I have family that lives on mulligan east. we've canoed down the shenago many, many times to orangeville. we had to portage a lot the first time, second time we took a chain saw. but like i said, its been a few years. your best bet is to launch in orangeville just above the dam (see photos below). its easy paddling upstream. ive only kayaked upstream twice this year and i was able to go as far as i wanted to without leaving the water. might not be so now. lots of carp, cats, bass, bluegill, crappie and ive even caught some small pike. im sure theres some bigger pike in there, they just didnt like my offering. lots of lillys in spots, lots of sunken trees you will need to push yourself over. oh, mulligan east is closed at the bridge, it is a state public hunting area and it is NOT ok to be drinking back there.... there is no real parking, just the edge of the road which has a large drop off. becareful, thats why i say park at orangeville and paddle upstream, much better parking.


----------



## DontForgetTheDrainPlug (Mar 3, 2010)

I live pretty close to Milligan East RD and have fished off the bridge several times. I spent a lot more time down there hiking and letting my dog run when she was still with me.

Last time I was there, July or August of this year, there was a big parking lot there. It was to the right off the main road about 500(????) yards before the closed bridge. The road (more like a path now) continues on past the parking lot to the bridge....where as EZ said the road is built up high so there is a sharp embankment down to the river.

Launching a canoe/kayak is possible but you're gonna have to slide it down the embankment and maybe drag/carry it a short distance.

I never had much luck fishing off the bridge...but I never spent more than 1/2 hour fishing.
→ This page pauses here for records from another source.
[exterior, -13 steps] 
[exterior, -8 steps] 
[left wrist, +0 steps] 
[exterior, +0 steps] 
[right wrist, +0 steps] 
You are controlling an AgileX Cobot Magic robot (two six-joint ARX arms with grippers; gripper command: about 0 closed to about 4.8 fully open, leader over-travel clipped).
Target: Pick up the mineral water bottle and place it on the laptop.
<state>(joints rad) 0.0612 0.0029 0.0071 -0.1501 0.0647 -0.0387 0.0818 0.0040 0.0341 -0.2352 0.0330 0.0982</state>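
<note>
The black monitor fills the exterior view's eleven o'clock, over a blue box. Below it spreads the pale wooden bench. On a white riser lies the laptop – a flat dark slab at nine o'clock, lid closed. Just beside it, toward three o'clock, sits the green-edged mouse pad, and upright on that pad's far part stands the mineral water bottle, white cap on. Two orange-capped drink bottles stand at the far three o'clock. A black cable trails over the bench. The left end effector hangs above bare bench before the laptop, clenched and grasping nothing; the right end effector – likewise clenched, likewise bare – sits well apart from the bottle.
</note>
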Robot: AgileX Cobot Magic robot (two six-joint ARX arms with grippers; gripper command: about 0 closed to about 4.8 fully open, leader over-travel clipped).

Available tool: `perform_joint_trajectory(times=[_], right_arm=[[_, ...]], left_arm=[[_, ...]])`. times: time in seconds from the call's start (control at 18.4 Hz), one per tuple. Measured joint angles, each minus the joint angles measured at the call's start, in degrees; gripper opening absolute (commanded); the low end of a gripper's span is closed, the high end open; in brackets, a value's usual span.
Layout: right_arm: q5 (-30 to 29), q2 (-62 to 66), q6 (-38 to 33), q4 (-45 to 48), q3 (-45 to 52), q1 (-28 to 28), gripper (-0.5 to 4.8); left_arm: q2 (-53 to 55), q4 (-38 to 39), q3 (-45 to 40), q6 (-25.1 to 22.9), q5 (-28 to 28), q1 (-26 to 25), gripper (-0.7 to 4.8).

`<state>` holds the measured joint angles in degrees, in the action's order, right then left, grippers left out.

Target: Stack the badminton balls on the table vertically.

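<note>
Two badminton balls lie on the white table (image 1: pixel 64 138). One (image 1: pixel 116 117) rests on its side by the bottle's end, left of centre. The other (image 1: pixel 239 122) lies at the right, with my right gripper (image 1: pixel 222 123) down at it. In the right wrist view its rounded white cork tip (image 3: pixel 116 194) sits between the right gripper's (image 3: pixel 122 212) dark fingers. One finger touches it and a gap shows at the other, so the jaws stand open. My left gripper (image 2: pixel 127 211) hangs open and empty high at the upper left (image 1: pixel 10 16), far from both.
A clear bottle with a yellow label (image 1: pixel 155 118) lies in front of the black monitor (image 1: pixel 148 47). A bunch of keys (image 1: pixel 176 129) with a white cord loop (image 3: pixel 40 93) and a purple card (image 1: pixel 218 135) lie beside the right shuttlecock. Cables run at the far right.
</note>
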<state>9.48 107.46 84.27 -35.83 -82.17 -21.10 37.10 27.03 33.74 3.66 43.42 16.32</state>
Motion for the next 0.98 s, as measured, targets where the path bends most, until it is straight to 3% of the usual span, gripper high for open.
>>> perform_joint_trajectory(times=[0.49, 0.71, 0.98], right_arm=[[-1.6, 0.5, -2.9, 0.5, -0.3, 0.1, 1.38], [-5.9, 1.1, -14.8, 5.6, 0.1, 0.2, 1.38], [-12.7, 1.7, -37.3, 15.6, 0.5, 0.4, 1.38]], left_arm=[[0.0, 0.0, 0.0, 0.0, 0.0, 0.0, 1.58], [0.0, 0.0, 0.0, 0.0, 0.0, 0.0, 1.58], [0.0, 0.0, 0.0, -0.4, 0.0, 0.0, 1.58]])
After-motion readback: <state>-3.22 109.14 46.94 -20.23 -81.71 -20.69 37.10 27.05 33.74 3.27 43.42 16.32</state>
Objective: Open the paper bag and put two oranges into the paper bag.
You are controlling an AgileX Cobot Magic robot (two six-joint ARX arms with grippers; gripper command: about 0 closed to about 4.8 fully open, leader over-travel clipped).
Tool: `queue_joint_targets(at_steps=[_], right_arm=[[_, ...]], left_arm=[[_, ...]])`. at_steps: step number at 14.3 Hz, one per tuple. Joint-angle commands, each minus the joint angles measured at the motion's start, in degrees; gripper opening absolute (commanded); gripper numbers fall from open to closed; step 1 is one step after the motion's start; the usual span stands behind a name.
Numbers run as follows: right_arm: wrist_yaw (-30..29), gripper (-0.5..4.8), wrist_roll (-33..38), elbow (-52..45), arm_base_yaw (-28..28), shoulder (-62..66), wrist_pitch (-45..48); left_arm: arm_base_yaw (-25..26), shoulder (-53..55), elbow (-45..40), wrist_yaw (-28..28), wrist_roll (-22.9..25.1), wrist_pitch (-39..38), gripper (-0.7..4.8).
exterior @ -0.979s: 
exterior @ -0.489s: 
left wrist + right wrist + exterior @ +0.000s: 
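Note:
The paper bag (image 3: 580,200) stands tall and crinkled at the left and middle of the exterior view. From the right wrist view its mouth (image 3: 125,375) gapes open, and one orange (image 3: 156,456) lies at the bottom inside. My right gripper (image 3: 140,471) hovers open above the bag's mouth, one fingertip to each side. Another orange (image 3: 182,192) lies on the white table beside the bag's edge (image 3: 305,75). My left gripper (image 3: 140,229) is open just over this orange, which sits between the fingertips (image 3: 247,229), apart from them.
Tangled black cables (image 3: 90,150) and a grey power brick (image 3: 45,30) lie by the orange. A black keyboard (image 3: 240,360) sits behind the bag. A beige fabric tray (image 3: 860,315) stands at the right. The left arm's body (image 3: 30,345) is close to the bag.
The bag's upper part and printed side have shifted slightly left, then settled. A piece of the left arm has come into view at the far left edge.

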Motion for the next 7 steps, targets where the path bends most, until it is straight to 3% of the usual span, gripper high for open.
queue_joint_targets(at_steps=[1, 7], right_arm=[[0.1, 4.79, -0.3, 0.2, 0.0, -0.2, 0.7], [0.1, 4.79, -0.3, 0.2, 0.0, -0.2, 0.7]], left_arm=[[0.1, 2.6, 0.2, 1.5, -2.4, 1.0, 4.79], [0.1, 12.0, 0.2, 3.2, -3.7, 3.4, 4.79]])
Caught 1 small pike and a bluegill if I remember right.

EZ......I had to go past your relatives probably at least a hundred times with my dog. Ask them if they ever saw a 67 Chevy truck go by with a BIG dog (part-lab/part great dane/130 lbs) in the back. It's been 3 years I think since I had to have her put down.


----------



## DontForgetTheDrainPlug (Mar 3, 2010)

I think I just figured out what EZ meant by no parking.....he is right there is no parking right by the river/bridge, but there is a parking lot about 500(???) yards before the river/bridge......would be a long haul carrying a kayak/canoe......but you could also drive right up to the bridge and park there...probably room to turn around with a lot of negotiating.......or back out


----------



## Dogsled (Feb 4, 2009)

Well thanks, I think i'll pass on Mulligan. I never had alot of luck down at Andy Dorick either and thought it may be better upstream. The guy that told me about this place never fished it, all he did was shoot squirrels from his canoe, he loved the area. I just try to find spots closer to Y-town with gas prices being the way they are....well back to the Mahoning..


----------



## DontForgetTheDrainPlug (Mar 3, 2010)

Didn't meant to scare you off.......the creek really is a nice place to go canoeing or kayaking....scenic, and chances are you'll never see anybody else....

I put my small boat in at Andy Dorick park several times and fished while going upstream a couple of miles .....never got a bite....EZ is obviously a better fisherman than me!! 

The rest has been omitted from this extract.